Joti Y, Nakagawa H, Kataoka M, Kitao A - Biophys. J. (2008)

Bottom Line: The peak frequency in the minimal hydration state shifts to lower than that in the full hydration state.Protein motions, which contribute to the boson peak, are distributed throughout the whole protein.The fine structure of the dynamics structure factor is expected to be detected by the experiment if a high resolution instrument (< approximately 20 microeV) is developed in the near future.

View Article: PubMed Central - PubMed

Affiliation: Institute of Molecular and Cellular Biosciences, University of Tokyo, 1-1-1 Yayoi, Bunkyo-ku, Tokyo 113-0032, Japan.

ABSTRACT
Hydration effects on protein dynamics were investigated by comparing the frequency dependence of the calculated neutron scattering spectra between full and minimal hydration states at temperatures between 100 and 300 K. The protein boson peak is observed in the frequency range 1-4 meV at 100 K in both states.
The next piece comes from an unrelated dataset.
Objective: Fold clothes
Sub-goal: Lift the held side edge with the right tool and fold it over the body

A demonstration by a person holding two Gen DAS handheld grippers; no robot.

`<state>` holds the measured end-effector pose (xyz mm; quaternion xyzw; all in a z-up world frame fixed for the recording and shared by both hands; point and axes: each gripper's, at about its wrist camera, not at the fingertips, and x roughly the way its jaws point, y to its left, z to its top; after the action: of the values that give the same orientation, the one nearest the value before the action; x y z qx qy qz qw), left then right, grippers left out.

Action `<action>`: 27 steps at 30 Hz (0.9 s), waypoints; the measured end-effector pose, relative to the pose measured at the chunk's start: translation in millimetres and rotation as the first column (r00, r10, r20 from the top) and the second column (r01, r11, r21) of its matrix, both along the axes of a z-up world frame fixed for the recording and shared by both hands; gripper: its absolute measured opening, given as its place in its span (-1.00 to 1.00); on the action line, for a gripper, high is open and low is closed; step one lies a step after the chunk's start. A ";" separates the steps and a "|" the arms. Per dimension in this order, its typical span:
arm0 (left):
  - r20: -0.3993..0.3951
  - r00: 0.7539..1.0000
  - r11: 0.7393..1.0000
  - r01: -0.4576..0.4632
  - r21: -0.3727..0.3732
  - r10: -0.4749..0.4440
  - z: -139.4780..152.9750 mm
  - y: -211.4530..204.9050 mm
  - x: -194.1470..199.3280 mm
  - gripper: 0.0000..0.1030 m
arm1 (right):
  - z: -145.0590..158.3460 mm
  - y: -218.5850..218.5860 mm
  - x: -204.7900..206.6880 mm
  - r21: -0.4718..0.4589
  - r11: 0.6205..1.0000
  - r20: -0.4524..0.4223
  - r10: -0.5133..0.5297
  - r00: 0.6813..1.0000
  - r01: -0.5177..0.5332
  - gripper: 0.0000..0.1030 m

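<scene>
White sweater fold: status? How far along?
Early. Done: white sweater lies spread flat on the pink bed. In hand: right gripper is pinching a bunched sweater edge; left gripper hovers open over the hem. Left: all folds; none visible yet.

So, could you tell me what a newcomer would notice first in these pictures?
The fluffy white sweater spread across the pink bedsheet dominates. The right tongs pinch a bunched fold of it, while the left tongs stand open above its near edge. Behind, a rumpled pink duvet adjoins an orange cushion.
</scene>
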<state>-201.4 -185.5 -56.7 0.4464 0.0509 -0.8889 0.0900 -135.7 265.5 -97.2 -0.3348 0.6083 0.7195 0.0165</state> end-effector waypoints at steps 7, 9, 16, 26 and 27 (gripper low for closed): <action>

The peak frequency in the minimal hydration state shifts to lower than that in the full hydration state. Protein motions with a frequency higher than 4 meV were shown to undergo almost harmonic motion in both states at all temperatures simulated, whereas those with a frequency lower than 1 meV dominate the total fluctuations above 220 K and contribute to the origin of the glass-like transition. At 300 K, the boson peak becomes buried in the quasielastic contributions in the full hydration state but is still observed in the minimal hydration state. The boson peak is observed when protein dynamics are trapped within a local minimum of its energy surface. Protein motions, which contribute to the boson peak, are distributed throughout the whole protein. The fine structure of the dynamics structure factor is expected to be detected by the experiment if a high resolution instrument (< approximately 20 microeV) is developed in the near future.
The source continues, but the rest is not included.